GCDistDeg -- This Stored Function uses the haversine algorithm. Code is below.

ST_Distance_Sphere -- This works only with Geometry items, and requires MySQL 5.7.6 or newer.

The Contenders


These five algorithms will be discussed further below. They are listed in (roughly) most-efficient to least-efficient order. The algorithm assumes a table with items with latitude and longitude coordinates, plus other columns. The goal is to "Find the nearest N items to a given lat/lng location, plus optional filtering." Filtering examples: Businesses->Restaurants; Polar bears->Male; Trucks->Tractor-trailors; Cities->Population > 100K.

No-Index - This is the straightforward case that people start with. However, "find nearest" involves a full table scan, computing the distance to every point, sorting by distance, then delivering the closest item(s). This is OK for thousands of items, but not for millions.

Bounding Box - This involves 2 indexes and an addition to the WHERE clause. There is some arithmetic to compute ranges for latitude and longitude for that clause. It is orders of magnitude faster than No-Index, but significantly slower than the other algorithms when handling millions of rows. This is not practical for billions of rows.

Spatial - This involves a bounding box and an index. It is relatively simple to set up. It can be slow if the limit is too high and there are lots if items. (Example: You are in a big city and you ask for the nearest restaurant, limited to 50 miles.)

Partitioning - What is really needed is a two-dimensional index, but indexes don't work that way. However, with PARTITION BY RANGE, one can approximate one dimension with partitions, then use the PRIMARY KEY for the other dimension. The algorithm uses a bounding box that expands until the row(s) are found or the limit is reached.

Z-Order - That takes a different tack; it plays with the bits of latitude and longitude to blend them together. Now, items that are "near" each other on the globe are _usually_ "near" each other with this contrived number. In this algorithm, a bounding box starts full sized, but shrinks as needed. It involves 2-6 SELECTs and scales well.

Test case


For experimenting with the algorithms, I picked a dataset of 3.1 million cities around the world. This provided oceans (no cities) versus crowded areas. And it avoided the poles, so the code for such could be postponed.

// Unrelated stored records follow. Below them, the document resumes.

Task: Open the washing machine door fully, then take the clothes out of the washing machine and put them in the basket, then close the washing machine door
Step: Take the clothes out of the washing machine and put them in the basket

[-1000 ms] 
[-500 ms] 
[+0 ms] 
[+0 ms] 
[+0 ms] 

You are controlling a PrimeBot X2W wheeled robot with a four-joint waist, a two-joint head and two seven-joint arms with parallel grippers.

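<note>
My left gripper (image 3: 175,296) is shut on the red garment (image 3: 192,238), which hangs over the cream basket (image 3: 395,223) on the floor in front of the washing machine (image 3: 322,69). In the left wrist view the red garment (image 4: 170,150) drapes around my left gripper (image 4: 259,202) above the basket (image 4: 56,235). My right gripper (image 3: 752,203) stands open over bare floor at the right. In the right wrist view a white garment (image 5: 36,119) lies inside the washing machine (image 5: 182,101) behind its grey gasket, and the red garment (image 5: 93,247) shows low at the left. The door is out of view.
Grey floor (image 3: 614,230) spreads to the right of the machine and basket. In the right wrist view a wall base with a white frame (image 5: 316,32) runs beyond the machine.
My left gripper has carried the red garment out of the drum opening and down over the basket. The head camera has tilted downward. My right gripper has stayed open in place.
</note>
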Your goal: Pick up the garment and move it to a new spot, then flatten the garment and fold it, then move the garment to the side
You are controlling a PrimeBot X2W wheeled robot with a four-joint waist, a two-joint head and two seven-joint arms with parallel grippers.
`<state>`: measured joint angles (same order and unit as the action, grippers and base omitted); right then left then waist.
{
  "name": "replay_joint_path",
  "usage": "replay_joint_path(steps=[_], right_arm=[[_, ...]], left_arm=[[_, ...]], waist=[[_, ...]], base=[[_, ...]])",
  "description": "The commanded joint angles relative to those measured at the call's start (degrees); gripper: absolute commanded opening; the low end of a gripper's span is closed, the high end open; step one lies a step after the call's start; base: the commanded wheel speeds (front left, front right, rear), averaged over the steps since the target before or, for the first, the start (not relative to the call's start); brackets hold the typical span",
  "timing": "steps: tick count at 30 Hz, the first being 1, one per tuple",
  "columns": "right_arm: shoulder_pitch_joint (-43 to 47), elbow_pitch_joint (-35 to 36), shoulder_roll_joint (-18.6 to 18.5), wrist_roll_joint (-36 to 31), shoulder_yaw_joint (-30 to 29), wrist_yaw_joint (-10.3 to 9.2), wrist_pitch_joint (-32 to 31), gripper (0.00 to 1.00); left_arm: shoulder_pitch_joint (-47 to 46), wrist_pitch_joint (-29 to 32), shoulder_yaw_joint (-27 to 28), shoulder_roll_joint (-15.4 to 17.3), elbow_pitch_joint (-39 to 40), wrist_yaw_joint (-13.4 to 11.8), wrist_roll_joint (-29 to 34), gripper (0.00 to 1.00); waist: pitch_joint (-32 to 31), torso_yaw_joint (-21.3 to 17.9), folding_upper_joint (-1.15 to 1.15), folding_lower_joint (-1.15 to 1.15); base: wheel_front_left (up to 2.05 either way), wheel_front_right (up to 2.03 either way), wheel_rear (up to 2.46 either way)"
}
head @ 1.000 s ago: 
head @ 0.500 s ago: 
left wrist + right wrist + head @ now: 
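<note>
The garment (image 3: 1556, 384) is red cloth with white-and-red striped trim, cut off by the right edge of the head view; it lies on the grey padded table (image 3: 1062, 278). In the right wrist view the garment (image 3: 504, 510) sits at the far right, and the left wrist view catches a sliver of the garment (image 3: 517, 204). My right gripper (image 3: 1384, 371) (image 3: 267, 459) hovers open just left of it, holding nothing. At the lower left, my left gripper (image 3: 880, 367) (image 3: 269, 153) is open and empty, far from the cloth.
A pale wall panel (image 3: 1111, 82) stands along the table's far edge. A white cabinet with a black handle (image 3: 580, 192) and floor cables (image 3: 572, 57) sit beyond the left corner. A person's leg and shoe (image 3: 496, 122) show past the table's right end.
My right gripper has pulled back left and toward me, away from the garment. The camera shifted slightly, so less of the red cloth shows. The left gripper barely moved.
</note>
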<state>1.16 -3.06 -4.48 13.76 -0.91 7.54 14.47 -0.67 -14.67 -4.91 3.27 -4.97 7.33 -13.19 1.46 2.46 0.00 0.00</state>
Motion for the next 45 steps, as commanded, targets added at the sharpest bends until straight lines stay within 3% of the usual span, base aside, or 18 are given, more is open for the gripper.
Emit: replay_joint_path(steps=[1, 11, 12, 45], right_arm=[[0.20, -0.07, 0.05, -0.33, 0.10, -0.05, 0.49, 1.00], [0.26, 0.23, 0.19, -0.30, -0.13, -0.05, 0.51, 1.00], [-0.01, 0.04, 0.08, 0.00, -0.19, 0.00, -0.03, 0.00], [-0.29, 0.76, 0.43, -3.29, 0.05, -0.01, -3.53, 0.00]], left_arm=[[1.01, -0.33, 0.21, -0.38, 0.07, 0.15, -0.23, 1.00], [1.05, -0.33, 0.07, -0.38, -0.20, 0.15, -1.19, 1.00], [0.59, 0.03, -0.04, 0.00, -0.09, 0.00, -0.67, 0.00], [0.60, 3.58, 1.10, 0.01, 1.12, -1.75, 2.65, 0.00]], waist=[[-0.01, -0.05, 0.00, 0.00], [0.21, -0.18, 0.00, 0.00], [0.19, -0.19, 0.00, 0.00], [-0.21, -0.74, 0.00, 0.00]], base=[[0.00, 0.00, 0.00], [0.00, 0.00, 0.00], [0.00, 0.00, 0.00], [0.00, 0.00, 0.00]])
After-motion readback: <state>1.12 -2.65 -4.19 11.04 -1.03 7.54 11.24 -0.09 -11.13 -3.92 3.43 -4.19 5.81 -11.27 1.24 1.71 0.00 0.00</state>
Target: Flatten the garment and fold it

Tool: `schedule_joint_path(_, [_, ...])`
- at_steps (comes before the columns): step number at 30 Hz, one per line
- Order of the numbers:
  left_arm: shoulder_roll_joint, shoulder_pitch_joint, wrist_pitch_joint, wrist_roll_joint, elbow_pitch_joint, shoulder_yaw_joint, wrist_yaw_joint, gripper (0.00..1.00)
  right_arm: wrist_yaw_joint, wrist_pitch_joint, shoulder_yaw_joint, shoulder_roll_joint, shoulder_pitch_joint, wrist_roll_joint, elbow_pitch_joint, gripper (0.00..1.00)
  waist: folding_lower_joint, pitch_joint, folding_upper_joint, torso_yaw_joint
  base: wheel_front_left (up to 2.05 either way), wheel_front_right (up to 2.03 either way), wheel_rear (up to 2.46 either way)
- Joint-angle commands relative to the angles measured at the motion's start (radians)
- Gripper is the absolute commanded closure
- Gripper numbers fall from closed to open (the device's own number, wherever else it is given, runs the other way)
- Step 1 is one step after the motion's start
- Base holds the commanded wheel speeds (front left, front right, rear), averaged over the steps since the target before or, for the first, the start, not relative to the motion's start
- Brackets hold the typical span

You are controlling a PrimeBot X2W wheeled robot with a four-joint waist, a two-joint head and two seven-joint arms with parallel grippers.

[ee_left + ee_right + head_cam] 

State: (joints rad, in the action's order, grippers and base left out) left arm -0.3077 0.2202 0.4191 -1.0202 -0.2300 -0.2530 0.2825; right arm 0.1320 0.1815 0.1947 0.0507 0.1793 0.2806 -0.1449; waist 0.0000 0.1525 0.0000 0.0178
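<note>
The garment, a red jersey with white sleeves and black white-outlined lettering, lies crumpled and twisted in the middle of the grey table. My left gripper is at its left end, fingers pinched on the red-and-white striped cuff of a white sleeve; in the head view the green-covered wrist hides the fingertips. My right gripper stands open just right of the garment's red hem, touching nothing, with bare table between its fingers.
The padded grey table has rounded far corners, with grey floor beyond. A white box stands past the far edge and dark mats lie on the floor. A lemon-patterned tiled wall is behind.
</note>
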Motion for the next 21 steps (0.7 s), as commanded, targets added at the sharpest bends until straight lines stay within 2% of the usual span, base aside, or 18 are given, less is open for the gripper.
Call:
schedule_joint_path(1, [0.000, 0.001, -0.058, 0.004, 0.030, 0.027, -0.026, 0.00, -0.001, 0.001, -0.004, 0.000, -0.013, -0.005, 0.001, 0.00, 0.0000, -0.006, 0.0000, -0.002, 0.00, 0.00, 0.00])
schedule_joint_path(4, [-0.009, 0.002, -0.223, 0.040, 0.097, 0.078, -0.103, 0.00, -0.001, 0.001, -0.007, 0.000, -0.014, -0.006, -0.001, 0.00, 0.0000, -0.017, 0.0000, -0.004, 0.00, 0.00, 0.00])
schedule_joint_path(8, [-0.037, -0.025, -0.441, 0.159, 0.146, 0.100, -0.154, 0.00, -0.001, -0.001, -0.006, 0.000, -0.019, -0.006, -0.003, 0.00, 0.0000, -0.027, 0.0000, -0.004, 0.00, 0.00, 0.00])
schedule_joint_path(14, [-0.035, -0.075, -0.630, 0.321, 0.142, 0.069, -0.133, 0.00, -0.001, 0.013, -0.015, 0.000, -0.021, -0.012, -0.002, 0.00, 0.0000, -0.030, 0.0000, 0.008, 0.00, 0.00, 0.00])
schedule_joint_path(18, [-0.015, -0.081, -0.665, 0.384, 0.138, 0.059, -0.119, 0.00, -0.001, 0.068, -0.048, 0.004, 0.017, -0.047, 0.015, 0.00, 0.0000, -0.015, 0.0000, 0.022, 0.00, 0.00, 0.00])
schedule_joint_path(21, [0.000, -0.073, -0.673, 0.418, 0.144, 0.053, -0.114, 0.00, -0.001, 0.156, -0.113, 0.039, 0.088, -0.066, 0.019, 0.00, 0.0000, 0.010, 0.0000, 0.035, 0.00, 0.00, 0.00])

For bounding boxes, I picked (arbitrarily) 50 miles (80.57km, 0.723 degrees of latitude). And I picked (arbitrarily) to pick the 10 nearest cities. But I deliberately picked not to test with filters, since an appropriate filter could lead to finding zero results, regardless of the radius.

No-Index


This is what the novice starts with, and it leads to a full table scan. Slow.
    SELECT *, GCDistDeg($lat_me, $lng_me, lat, lng) * 69.172 AS miles
        FROM t
        ORDER BY miles ASC
        LIMIT 10;

Bounding box


With suitable indexes, and use of a "bounding box" in the WHERE clause, you can easily improve on the No-Index algorithm.
    WHERE lat BETWEEN ... AND ...
      AND lng BETWEEN ... AND ...

If you are looking for items within 0.2 degree of latitude (= 14 miles = 22 km) of $my_lat, $my_lng, then
    WHERE lat BETWEEN $my_lat - 0.2
                  AND $my_lat + 0.2
      AND lng BETWEEN $my_lng - 0.2 / COS(RADIANS($my_lat))
                  AND $my_lng + 0.2 / COS(RADIANS($my_lat))

Dividing by the cosine approximately adjusts for how longitude lines creep toward each other as you go away from the equator. This approximation is 'good enough' except very close to the poles.

Use these two indexes:
    INDEX(lat, lng)
    INDEX(lng, lat)

The Optimizer will pick between the two indexes based on statistics. Do not also provide single-column indexes on lat and lng; the Optimizer might pick one of them, thereby preventing the use of "Using index condition" (aka ICP - index condition pushdown). ICP sometimes provides a 2x speedup.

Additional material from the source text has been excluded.